Ulu önderimiz Gazi Mustafa Kemal Atatürk’ün “Ben bu ulusu Türk Gençliğine emanet ediyorum”  deyişiyle, Sedat Peker’in  yukarıda dile getirdiği   mesaj arasındaki  farkı  açıklığa kavuşturmanın  sayısız yararı olacaktır.  

Anekdot: Ulu Önderimiz Gazi Mustafa Kemal Atatürk, Behçet Kemal Çağlar’ın Çoban adlı piyesini izledikten sonra “ben bu ülkeyi gençlere emanet ediyorum” mesajını veriyor. Atamızın  açıklamasına içerleyen ileri yaşlı maiyetinin üzüldüğünü sezince Türk gençliğinden neyi kastettiğini bakınız nasıl  dile getiriyor: 

“Ben ülkeyi gençlere emanet ediyorum derken; yaş sınırı olmaksızın  kendini genç hisseden, mücadele azmini yitirmemiş Türk insanını kastediyorum. Benim için 20 yaşındaki bir yobaz, yaşlı, damarlarında asil Türk kanı dolaşan70 yaşındaki  azimli vatanseverler ise  gençtirler.”

Hedef kitlenin ilgisini çeken ve  dikkatinden kaçan bu söylemin    açılımını yaparak   incinen kırk yaş üzerindeki  vatandaşların yüreklerine birazcık olsun su serpmişsem  ne mutlu bana!.

40 yaş üzerini gözden çıkaranlara kapak olur umarım! 

                                                        *** 

Uzun zamandır hayatımızın olmazsa olmazı  futboldur diye  tutturmuş gidiyoruz!  Ülkemizde yukarıdan atılan topu izleyen ve tezahürat yaparak içinde birikmiş zehri adeta kusan  taraftar kitlesi yaratılmıştır maalesef!  Bu ibarenin de bana göre açılımı: 

“ Uzun zamandır acımasız  küresel kapitalistler  bizim gibi gelişmemiş ülkelerde  önce futbolu eğlenceli bir oyun olmaktan çıkarmıştır.  Daha sonra da  futbolu özünden saptırıp sömürü  sistemini  dayatarak  taraftarların  birbirine düşman edildiği  ve  kırıp geçirdiği endişe verici  ortam yaratılmıştır

 O nedenle  ruhsal yapımızı da altüst eden Endüstriyel futbol anlayışı acımasızlığın, sömürünün  ta kendisidir, diyebiliriz!.”

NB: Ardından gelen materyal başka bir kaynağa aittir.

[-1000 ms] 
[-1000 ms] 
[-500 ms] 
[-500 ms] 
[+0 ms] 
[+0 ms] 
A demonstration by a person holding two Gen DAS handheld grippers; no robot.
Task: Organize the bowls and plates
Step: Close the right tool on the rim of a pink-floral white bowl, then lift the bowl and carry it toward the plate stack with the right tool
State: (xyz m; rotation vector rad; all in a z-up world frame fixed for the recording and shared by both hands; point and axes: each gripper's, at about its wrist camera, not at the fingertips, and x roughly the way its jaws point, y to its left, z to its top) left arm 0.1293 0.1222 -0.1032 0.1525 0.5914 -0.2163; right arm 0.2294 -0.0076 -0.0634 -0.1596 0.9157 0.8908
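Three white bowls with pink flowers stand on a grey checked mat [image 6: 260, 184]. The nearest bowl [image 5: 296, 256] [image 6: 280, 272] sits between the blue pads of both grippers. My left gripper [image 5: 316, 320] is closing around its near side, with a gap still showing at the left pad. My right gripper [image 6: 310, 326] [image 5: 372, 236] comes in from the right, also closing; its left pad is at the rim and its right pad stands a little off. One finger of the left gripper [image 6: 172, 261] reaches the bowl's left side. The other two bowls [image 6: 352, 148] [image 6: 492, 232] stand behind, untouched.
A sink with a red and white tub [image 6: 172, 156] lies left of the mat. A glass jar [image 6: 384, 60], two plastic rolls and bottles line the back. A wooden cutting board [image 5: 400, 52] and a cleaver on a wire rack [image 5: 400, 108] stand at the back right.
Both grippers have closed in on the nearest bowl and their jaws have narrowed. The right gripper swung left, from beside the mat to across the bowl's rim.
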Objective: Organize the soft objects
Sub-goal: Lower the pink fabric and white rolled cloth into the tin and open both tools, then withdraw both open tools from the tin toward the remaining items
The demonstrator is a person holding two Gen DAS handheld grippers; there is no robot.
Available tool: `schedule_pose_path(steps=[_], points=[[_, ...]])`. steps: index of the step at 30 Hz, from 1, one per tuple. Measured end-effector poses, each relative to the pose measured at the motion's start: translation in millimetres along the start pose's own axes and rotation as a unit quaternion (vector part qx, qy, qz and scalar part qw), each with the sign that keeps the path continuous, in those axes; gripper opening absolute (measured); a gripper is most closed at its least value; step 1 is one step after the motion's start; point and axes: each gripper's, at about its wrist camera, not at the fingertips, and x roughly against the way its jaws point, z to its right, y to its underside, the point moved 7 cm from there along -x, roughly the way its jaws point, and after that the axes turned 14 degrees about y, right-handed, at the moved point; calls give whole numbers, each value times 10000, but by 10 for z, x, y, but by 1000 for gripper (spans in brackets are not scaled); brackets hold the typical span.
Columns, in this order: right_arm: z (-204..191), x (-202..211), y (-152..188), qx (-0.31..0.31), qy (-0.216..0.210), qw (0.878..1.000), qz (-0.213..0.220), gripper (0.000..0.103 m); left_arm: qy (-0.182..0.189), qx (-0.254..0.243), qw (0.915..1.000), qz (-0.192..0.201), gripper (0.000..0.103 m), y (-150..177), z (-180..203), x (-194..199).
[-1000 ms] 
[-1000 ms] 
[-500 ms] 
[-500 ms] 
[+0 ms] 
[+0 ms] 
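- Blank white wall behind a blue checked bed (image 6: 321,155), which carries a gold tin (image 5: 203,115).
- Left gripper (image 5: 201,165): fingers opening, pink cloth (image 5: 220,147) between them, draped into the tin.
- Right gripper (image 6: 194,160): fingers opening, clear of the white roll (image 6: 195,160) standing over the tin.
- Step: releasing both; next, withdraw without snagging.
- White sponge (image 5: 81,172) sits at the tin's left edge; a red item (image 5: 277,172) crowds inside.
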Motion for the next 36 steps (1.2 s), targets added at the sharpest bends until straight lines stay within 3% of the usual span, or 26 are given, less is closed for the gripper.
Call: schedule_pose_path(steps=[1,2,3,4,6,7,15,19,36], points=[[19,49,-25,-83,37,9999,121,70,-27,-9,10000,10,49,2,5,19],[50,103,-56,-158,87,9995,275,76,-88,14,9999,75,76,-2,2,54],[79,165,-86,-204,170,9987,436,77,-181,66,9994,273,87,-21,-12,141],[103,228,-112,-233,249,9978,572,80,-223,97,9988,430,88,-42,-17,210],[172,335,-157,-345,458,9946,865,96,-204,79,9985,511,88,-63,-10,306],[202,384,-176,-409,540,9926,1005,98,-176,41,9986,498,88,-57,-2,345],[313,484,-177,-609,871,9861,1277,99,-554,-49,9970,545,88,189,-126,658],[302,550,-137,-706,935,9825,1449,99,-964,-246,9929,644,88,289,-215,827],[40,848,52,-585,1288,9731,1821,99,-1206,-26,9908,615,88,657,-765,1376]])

 Ne tuhaftır ki! 2020 Avrupa şampiyonasından sıfır puanla dönen Türk Futbol takımının yüzsüz futbolcuları hiç utanmadan televizyon ekranlarına  çıkıp sırıtarak  reklam verebiliyorlar!.

Yazıktır yahu futboldan başka hiçbir tutkusu olmayan fanatik taraftarı (!) bu kadar  hafife almak!.. 

Uzun zamandır  bilerek ve isteyerek takip etmediğim Türkiye’de Futbol Anlayışı konusunda  fikir beyan etmeye haddimin olmadığını biliyorum. Ama bildiğim bir şey var ki, futboldan anlayan otoritelerin kızağa alınmasından, futbolla uzaktan yakından ilişkisi olmayan bazı  iş adamlarının (!) kulüp başkan yapılmasından dolayıdır ki  futbolun  hüzünlü ve acıklı  halini görebiliyorum. 

                                                 **** 

   

       Eren Moray  Triatlon Türkiye ikincisi oldu. 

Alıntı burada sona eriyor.